» **Data below**:
##############################
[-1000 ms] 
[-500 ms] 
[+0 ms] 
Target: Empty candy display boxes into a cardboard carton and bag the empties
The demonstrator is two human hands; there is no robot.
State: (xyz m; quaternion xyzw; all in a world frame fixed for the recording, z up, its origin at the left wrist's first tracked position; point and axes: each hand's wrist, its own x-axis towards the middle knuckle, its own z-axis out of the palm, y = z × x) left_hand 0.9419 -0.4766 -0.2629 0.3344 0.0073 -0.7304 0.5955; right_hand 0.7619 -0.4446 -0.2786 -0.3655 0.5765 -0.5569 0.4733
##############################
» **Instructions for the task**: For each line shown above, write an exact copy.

» **Exercise answer**:
[-1000 ms] 
[-500 ms] 
[+0 ms] 
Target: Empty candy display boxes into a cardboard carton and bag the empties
The demonstrator is two human hands; there is no robot.
State: (xyz m; quaternion xyzw; all in a world frame fixed for the recording, z up, its origin at the left wrist's first tracked position; point and axes: each hand's wrist, its own x-axis towards the middle knuckle, its own z-axis out of the palm, y = z × x) left_hand 0.9419 -0.4766 -0.2629 0.3344 0.0073 -0.7304 0.5955; right_hand 0.7619 -0.4446 -0.2786 -0.3655 0.5765 -0.5569 0.4733

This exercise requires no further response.